# WHAT THE TASK REQUIRES
All of the data needs to come back exactly as written.

--- DATA EXTRACT ---

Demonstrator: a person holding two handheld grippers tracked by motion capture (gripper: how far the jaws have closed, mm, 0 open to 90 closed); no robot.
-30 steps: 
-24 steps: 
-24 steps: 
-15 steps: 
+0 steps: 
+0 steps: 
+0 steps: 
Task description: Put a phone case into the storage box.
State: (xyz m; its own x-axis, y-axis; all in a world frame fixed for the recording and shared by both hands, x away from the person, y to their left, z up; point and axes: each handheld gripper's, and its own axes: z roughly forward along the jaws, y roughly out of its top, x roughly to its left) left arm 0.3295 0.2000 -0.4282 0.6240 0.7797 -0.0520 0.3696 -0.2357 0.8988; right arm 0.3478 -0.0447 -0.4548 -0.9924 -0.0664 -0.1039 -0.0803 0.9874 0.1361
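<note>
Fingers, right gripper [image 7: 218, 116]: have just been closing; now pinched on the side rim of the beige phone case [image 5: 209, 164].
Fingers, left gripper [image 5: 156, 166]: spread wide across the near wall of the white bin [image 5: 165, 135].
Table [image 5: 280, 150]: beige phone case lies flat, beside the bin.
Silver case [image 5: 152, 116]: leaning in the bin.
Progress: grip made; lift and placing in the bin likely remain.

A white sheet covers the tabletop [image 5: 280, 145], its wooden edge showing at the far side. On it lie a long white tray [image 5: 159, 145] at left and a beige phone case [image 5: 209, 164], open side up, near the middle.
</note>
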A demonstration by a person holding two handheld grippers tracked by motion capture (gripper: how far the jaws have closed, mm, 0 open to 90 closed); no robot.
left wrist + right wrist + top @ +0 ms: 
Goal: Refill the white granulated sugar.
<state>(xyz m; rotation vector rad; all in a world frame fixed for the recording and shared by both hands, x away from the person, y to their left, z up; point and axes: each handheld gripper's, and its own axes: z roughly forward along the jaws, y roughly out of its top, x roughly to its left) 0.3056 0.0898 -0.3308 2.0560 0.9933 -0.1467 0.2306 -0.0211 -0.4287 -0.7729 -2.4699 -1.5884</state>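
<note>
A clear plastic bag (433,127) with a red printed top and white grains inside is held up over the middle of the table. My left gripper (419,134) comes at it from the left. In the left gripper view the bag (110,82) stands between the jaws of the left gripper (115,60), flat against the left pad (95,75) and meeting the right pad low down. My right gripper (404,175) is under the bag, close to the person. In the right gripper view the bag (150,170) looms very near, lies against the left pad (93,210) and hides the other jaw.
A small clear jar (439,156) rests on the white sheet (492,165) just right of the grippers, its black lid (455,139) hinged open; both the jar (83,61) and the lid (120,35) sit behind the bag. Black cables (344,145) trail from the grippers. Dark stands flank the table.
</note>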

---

# TASK OUTPUT
Demonstrator: a person holding two handheld grippers tracked by motion capture (gripper: how far the jaws have closed, mm, 0 open to 90 closed); no robot.
-30 steps: 
-24 steps: 
-24 steps: 
-15 steps: 
+0 steps: 
+0 steps: 
+0 steps: 
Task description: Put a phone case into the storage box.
State: (xyz m; its own x-axis, y-axis; all in a world frame fixed for the recording and shared by both hands, x away from the person, y to their left, z up; point and axes: each handheld gripper's, and its own axes: z roughly forward along the jaws, y roughly out of its top, x roughly to its left) left arm 0.3295 0.2000 -0.4282 0.6240 0.7797 -0.0520 0.3696 -0.2357 0.8988; right arm 0.3478 -0.0447 -0.4548 -0.9924 -0.0664 -0.1039 -0.0803 0.9874 0.1361
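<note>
Fingers, right gripper [image 7: 218, 116]: have just been closing; now pinched on the side rim of the beige phone case [image 5: 209, 164].
Fingers, left gripper [image 5: 156, 166]: spread wide across the near wall of the white bin [image 5: 165, 135].
Table [image 5: 280, 150]: beige phone case lies flat, beside the bin.
Silver case [image 5: 152, 116]: leaning in the bin.
Progress: grip made; lift and placing in the bin likely remain.

A white sheet covers the tabletop [image 5: 280, 145], its wooden edge showing at the far side. On it lie a long white tray [image 5: 159, 145] at left and a beige phone case [image 5: 209, 164], open side up, near the middle.
</note>
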A demonstration by a person holding two handheld grippers tracked by motion capture (gripper: how far the jaws have closed, mm, 0 open to 90 closed); no robot.
left wrist + right wrist + top @ +0 ms: 
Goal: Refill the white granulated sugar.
<state>(xyz m; rotation vector rad; all in a world frame fixed for the recording and shared by both hands, x away from the person, y to their left, z up; point and axes: each handheld gripper's, and its own axes: z roughly forward along the jaws, y roughly out of its top, x roughly to its left) 0.3056 0.0898 -0.3308 2.0560 0.9933 -0.1467 0.2306 -0.0211 -0.4287 -0.7729 -2.4699 -1.5884</state>
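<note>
A clear plastic bag (433,127) with a red printed top and white grains inside is held up over the middle of the table. My left gripper (419,134) comes at it from the left. In the left gripper view the bag (110,82) stands between the jaws of the left gripper (115,60), flat against the left pad (95,75) and meeting the right pad low down. My right gripper (404,175) is under the bag, close to the person. In the right gripper view the bag (150,170) looms very near, lies against the left pad (93,210) and hides the other jaw.
A small clear jar (439,156) rests on the white sheet (492,165) just right of the grippers, its black lid (455,139) hinged open; both the jar (83,61) and the lid (120,35) sit behind the bag. Black cables (344,145) trail from the grippers. Dark stands flank the table.
</note>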

This completes the required output.